Rakoczy agarró a Azadeh con las dos manos y la empujó violentamente contra Erikki; el ataque de éste quedó frenado y los dos cayeron al suelo. Al mismo tiempo, Rakoczy retrocedió de un salto, se volvió y echó a correr, veloz, para volverse de nuevo apuntándoles con la pistola, el dedo tenso en el gatillo. Pero no fue necesario apretarlo, porque la mujer y el finlandés seguían de rodillas, conmocionados. Detrás de ellos, el piloto continuaba sentado en la carlinga. Pero entonces vio a Erikki, ya repuesto, que obligaba a Azadeh a colocarse detrás de él, en un gesto protector, dispuesto a volver a la carga.

—¡Quieto! —le ordenó—. 0 esta vez os mataré a todos. ¡QUIETO! —Hizo un disparo de advertencia sobre la nieve—. ¡Volved al avión... los dos! —Erikki, ya totalmente recuperado, lo miró suspicaz—. Vamos..., estáis libres. ¡Moveos!

Azadeh, profundamente aterrada, se encaramó al asiento de atrás.

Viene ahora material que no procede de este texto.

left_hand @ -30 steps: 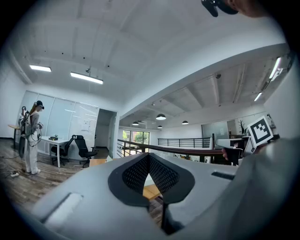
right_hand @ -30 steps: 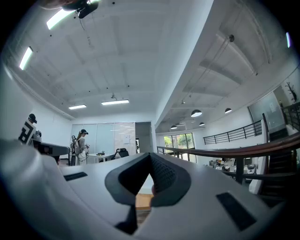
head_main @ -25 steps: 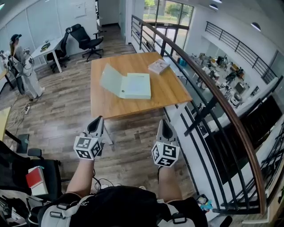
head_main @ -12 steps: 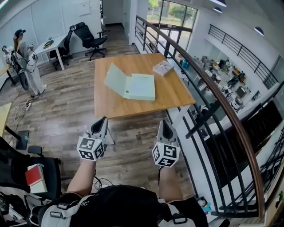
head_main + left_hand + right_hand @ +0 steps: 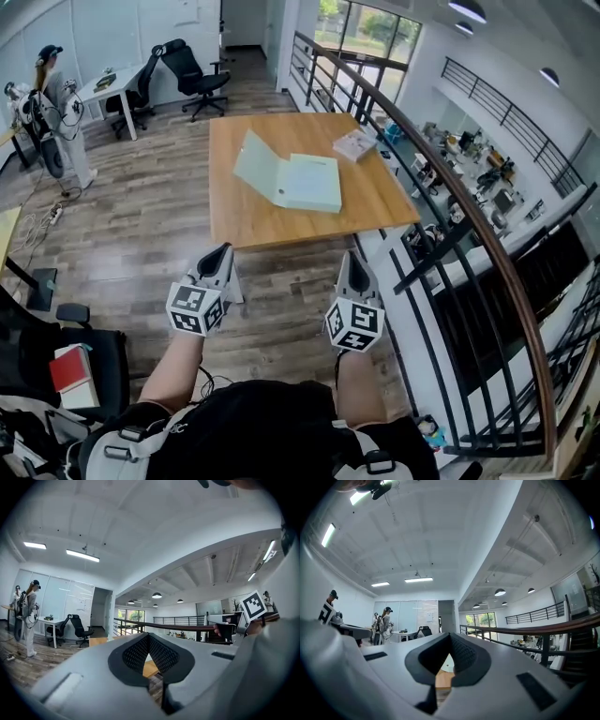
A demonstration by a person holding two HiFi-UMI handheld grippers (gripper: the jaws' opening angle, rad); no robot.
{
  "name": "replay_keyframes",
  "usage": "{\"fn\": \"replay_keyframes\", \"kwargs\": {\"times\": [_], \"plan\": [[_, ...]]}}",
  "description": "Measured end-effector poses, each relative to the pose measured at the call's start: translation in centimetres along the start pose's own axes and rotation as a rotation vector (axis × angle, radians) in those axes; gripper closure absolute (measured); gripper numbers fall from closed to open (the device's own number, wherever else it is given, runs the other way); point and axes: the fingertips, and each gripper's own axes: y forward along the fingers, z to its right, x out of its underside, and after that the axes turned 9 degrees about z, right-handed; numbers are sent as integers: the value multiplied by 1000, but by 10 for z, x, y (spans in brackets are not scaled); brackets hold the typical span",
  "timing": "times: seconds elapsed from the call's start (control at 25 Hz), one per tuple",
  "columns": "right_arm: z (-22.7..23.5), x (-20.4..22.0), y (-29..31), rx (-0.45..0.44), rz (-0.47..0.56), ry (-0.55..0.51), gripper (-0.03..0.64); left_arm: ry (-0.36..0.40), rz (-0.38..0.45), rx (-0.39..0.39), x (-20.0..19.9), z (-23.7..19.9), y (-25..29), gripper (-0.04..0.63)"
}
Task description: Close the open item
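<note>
A pale green folder (image 5: 309, 183) lies open on the wooden table (image 5: 244, 220), its left cover (image 5: 257, 166) tilted up. Both grippers hang low over the floor, short of the table's near edge and apart from the folder. My left gripper (image 5: 221, 253) is shut with nothing in it. My right gripper (image 5: 353, 258) is shut and empty as well. In the left gripper view the gripper (image 5: 149, 636) points at the table (image 5: 149, 668), seen through the gap below the tips. The right gripper view shows the right gripper (image 5: 450, 637) with its tips together and the table (image 5: 443, 679) beyond.
A small white book (image 5: 354, 144) lies at the table's far right corner. A railing (image 5: 450, 206) runs along the right, close to the table. A black chair with a red book (image 5: 70, 367) stands at my left. A person (image 5: 52, 103), desk and office chair (image 5: 192, 70) are far back.
The table and folder have come slightly nearer and shifted right in the head view. Both grippers keep the same place in front of me and stay shut.
</note>
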Motion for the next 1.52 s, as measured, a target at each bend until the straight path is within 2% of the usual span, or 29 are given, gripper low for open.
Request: {"fn": "replay_keyframes", "kwargs": {"times": [0.24, 0.44, 0.6, 1.08, 1.32, 1.52], "plan": [[-14, 8, 9, 0, -30, -38, 612, -14, 28, 15, -3, -16, 1, 594], [-12, 10, 29, 17, -15, -43, 612, -34, 13, 6, 8, -33, 10, 594], [-6, 21, 55, 4, -7, -35, 612, 3, 7, -4, 14, -42, 35, 594], [69, 66, 199, -44, -7, 5, 612, 50, -15, -57, 42, -58, 178, 594], [108, 77, 276, -75, -15, 8, 612, 22, -58, -116, 55, -69, 264, 594], [144, 104, 323, -82, -53, 39, 612, 30, -105, -132, 72, -73, 325, 594]]}}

Erikki retrocedió lentamente, protegiéndola con su cuerpo.

Rakoczy seguía apuntándoles sin la menor ambigüedad. Vio al finlandés instalarse en el asiento trasero, la portezuela aún abierta, los pies apoyados sobre el patín. Al punto, los motores adquirieron velocidad. El helicóptero se alzó unos centímetros del suelo, giró lentamente y se colocó frente a él, al tiempo que la portezuela trasera se cerraba. El corazón le latía con más fuerza. «Y ahora —se dijo—, ¿moriréis todos o viviréis para enfrentaros a otro día?»

Le pareció que aquel momento se prolongaba hasta la eternidad. El helicóptero retrocedió, poco a poco, presentando todavía un blanco tentador. Su dedo se tensó ligeramente. Pero no apretó el gatillo en la última fracción. Unos metros más y luego el aparato, girando, fue alejándose sobre los campos nevados y ascendió hacia el cielo.

«Está bien —pensó, prácticamente exhausto por el cansancio—. Lo mejor hubiese sido haber podido retener a la mujer como rehén. Bah, importa poco. Nos haremos con la hija del viejo Abdollah Khan mañana, o al día siguiente. Puede esperar, y también Yokkonen.» Entretanto, tenía ante sí un país del que apoderarse, generales, mollahs y ayatollahs a los que matar..., y otros enemigos más.